■ DIRECTIONS: This exercise calls for every record to be set down again, exactly and in full.

*** Opening DATA ***

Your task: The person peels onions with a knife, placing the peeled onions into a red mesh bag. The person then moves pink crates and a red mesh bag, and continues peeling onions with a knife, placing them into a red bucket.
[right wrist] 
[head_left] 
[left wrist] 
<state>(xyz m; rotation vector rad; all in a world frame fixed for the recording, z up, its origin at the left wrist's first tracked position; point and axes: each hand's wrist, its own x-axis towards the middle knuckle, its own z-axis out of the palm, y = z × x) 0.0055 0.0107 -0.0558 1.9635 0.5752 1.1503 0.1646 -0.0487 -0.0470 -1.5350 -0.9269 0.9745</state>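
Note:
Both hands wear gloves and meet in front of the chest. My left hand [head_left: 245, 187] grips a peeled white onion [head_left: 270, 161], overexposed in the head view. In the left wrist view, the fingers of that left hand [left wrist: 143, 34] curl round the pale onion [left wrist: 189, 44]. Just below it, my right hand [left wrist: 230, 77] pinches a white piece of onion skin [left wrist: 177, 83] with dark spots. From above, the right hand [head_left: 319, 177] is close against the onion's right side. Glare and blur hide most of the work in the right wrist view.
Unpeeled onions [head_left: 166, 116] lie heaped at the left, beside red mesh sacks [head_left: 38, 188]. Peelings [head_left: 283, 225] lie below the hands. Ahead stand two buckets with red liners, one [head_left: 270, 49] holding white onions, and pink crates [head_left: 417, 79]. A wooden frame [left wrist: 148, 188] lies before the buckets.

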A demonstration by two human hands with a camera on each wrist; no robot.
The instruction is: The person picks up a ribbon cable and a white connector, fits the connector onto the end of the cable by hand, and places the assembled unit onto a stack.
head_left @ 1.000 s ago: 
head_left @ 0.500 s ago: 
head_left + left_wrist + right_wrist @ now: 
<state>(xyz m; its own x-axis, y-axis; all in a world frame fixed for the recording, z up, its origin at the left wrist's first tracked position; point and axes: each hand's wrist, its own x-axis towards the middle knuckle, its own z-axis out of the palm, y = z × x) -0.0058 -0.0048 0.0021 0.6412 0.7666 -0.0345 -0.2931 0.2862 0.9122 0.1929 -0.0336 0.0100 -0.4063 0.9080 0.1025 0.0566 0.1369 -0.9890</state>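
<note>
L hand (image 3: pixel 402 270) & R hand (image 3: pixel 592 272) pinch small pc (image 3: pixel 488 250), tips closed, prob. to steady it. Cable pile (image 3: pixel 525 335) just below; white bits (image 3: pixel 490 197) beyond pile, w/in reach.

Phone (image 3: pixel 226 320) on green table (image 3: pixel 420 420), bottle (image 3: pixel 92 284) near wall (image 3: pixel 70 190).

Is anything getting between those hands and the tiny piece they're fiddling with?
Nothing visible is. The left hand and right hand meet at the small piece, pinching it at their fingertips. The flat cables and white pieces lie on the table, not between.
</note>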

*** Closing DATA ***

■ SOLUTION TO THIS EXERCISE:
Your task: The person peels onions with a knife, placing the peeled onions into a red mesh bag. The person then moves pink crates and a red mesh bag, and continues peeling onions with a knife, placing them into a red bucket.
[right wrist] 
[head_left] 
[left wrist] 
<state>(xyz m; rotation vector rad; all in a world frame fixed for the recording, z up, its origin at the left wrist's first tracked position; point and axes: each hand's wrist, its own x-axis towards the middle knuckle, its own z-axis out of the palm, y = z × x) 0.0055 0.0107 -0.0558 1.9635 0.5752 1.1503 0.1646 -0.0487 -0.0470 -1.5350 -0.9269 0.9745</state>
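Note:
Both hands wear gloves and meet in front of the chest. My left hand [head_left: 245, 187] grips a peeled white onion [head_left: 270, 161], overexposed in the head view. In the left wrist view, the fingers of that left hand [left wrist: 143, 34] curl round the pale onion [left wrist: 189, 44]. Just below it, my right hand [left wrist: 230, 77] pinches a white piece of onion skin [left wrist: 177, 83] with dark spots. From above, the right hand [head_left: 319, 177] is close against the onion's right side. Glare and blur hide most of the work in the right wrist view.
Unpeeled onions [head_left: 166, 116] lie heaped at the left, beside red mesh sacks [head_left: 38, 188]. Peelings [head_left: 283, 225] lie below the hands. Ahead stand two buckets with red liners, one [head_left: 270, 49] holding white onions, and pink crates [head_left: 417, 79]. A wooden frame [left wrist: 148, 188] lies before the buckets.
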
A demonstration by two human hands with a camera on each wrist; no robot.
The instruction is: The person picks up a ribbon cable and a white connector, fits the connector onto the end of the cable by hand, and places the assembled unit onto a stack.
head_left @ 1.000 s ago: 
head_left @ 0.500 s ago: 
head_left + left_wrist + right_wrist @ now: 
<state>(xyz m; its own x-axis, y-axis; all in a world frame fixed for the recording, z up, its origin at the left wrist's first tracked position; point and axes: each hand's wrist, its own x-axis towards the middle knuckle, its own z-axis out of the palm, y = z × x) -0.0058 -0.0048 0.0021 0.6412 0.7666 -0.0345 -0.2931 0.2862 0.9122 0.1929 -0.0336 0.0100 -0.4063 0.9080 0.1025 0.0566 0.1369 -0.9890</state>
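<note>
L hand (image 3: pixel 402 270) & R hand (image 3: pixel 592 272) pinch small pc (image 3: pixel 488 250), tips closed, prob. to steady it. Cable pile (image 3: pixel 525 335) just below; white bits (image 3: pixel 490 197) beyond pile, w/in reach.

Phone (image 3: pixel 226 320) on green table (image 3: pixel 420 420), bottle (image 3: pixel 92 284) near wall (image 3: pixel 70 190).

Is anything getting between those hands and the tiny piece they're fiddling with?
Nothing visible is. The left hand and right hand meet at the small piece, pinching it at their fingertips. The flat cables and white pieces lie on the table, not between.
</note>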

No additional output is needed.